## Aim of the task:
Scan the data below and copy each line where "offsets" occurs.

Dataset excerpts:
Content starts

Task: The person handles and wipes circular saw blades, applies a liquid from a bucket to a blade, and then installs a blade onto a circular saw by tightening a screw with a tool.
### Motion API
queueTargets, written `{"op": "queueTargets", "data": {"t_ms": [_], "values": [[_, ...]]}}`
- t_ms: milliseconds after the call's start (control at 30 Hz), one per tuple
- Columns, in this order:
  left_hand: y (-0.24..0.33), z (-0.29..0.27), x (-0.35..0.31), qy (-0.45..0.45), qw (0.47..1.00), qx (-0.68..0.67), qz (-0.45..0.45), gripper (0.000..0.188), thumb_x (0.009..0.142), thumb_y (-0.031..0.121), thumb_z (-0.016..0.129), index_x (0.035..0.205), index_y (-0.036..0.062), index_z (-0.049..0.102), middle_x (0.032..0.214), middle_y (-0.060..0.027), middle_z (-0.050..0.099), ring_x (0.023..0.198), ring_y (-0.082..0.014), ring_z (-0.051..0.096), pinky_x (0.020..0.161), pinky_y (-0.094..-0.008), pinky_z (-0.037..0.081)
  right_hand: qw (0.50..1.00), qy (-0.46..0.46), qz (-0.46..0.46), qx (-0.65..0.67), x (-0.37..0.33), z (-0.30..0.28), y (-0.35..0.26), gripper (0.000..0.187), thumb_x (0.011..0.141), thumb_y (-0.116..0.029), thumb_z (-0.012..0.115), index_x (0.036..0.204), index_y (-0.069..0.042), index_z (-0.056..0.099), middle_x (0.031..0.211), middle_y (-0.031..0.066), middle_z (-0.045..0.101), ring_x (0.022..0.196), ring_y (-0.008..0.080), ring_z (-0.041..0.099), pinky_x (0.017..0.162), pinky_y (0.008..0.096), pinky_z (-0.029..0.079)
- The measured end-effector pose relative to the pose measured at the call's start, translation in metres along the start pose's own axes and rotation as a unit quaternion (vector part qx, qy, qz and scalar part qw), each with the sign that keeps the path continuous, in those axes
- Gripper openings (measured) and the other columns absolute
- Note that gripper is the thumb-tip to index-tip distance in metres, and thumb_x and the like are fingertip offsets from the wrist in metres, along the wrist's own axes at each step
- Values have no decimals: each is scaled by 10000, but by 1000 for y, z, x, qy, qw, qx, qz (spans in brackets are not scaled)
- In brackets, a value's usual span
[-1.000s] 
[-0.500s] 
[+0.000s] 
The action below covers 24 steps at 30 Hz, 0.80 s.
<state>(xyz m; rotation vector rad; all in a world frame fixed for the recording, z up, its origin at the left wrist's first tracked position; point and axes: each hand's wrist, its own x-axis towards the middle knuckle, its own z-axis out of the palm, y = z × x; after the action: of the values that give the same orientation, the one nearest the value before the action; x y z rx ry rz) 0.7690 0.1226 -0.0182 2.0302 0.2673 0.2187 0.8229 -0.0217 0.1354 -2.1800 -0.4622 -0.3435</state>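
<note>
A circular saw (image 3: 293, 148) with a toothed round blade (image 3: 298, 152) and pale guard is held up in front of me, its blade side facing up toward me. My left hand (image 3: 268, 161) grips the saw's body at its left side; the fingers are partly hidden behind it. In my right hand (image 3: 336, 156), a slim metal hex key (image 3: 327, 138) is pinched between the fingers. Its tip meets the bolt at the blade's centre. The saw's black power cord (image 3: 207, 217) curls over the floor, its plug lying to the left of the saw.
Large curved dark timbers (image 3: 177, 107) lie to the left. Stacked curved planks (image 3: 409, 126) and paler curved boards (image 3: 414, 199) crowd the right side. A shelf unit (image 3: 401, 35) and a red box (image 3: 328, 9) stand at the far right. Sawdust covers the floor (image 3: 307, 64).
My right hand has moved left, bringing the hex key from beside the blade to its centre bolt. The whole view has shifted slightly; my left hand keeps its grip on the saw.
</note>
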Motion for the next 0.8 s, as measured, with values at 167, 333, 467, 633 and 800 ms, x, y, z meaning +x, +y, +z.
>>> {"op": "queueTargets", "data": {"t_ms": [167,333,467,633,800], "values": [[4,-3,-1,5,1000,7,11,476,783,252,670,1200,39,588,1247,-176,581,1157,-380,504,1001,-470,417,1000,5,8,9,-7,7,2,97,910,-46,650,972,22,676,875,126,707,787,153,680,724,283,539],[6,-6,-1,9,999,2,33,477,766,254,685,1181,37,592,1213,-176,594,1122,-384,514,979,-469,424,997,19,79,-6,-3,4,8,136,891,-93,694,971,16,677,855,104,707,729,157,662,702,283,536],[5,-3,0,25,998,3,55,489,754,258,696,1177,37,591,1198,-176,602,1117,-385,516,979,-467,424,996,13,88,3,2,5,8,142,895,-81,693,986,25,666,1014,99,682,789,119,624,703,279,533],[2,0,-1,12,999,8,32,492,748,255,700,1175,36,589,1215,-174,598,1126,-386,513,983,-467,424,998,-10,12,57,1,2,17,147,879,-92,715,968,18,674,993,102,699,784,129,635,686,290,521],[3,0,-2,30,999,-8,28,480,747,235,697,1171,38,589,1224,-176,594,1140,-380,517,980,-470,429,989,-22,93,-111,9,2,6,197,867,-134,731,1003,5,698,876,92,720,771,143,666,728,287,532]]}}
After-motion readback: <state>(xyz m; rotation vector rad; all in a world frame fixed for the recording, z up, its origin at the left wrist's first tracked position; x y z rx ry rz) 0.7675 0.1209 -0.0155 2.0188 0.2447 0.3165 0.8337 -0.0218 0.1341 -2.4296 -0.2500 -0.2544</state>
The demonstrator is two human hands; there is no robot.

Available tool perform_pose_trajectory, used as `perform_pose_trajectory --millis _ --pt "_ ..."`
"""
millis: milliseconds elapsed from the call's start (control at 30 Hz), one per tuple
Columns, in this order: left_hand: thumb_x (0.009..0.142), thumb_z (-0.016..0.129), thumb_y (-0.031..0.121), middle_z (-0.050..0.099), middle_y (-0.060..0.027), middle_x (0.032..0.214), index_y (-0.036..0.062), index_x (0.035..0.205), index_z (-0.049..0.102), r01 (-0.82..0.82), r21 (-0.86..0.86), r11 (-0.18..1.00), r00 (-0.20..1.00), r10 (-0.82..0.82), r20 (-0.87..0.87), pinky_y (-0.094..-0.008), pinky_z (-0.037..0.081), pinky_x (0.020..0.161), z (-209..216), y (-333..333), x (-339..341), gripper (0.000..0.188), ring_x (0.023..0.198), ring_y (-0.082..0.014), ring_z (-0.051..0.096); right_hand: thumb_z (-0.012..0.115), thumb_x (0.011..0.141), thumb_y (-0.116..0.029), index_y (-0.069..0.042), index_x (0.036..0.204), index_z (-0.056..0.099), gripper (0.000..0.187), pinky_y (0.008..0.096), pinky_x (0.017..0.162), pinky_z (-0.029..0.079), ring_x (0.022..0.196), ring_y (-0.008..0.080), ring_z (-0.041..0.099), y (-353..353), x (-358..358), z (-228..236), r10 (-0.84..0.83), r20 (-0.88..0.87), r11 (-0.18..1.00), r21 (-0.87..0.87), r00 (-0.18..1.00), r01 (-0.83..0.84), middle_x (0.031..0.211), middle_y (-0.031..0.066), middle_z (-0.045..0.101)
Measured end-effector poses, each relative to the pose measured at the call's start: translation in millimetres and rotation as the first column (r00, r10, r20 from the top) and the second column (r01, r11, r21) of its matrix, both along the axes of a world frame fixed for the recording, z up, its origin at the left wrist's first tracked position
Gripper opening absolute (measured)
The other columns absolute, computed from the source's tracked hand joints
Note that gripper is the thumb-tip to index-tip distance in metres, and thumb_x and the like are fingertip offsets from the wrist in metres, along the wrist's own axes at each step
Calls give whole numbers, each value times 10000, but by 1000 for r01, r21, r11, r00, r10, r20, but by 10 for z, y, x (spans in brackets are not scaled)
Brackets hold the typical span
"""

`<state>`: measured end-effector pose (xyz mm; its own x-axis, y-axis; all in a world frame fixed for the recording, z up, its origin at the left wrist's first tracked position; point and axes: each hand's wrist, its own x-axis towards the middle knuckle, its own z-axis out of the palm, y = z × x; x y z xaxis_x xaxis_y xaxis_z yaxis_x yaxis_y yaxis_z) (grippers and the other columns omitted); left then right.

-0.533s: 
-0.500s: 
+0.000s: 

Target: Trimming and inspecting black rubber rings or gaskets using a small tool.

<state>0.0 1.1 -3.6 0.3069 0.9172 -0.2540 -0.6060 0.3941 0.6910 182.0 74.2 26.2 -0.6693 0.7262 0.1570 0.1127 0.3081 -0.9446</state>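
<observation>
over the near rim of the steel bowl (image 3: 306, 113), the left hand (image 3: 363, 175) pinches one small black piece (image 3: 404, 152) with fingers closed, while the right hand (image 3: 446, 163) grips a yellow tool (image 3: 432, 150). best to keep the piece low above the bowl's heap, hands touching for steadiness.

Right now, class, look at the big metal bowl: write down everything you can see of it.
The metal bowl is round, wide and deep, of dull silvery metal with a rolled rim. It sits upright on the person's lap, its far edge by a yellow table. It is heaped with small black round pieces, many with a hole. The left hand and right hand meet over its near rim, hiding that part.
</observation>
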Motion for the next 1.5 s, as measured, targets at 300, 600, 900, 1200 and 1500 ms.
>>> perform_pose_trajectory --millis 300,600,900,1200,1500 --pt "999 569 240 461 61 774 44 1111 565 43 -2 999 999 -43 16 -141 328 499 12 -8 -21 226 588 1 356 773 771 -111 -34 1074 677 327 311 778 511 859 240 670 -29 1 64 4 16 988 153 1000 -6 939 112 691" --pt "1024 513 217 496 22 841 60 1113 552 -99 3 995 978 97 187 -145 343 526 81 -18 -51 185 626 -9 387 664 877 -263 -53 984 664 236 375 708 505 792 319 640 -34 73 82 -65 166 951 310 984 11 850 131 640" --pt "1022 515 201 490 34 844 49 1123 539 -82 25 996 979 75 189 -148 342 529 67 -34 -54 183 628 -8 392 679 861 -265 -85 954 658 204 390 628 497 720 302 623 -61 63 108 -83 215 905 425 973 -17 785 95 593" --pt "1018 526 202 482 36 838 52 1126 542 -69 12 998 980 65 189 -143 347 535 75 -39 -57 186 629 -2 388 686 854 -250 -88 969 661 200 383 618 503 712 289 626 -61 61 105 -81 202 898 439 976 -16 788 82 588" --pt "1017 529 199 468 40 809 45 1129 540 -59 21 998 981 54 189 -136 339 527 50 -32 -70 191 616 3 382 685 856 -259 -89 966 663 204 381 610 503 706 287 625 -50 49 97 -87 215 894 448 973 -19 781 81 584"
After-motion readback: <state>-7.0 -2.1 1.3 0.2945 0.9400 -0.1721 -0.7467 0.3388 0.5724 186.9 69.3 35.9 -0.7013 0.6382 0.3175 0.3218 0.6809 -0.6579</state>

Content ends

## Output for this exercise:
- Note that gripper is the thumb-tip to index-tip distance in metres, and thumb_x and the like are fingertip offsets from the wrist in metres, along the wrist's own axes at each step
Note that gripper is the thumb-tip to index-tip distance in metres, and thumb_x and the like are fingertip offsets from the wrist in metres, along the wrist's own axes at each step

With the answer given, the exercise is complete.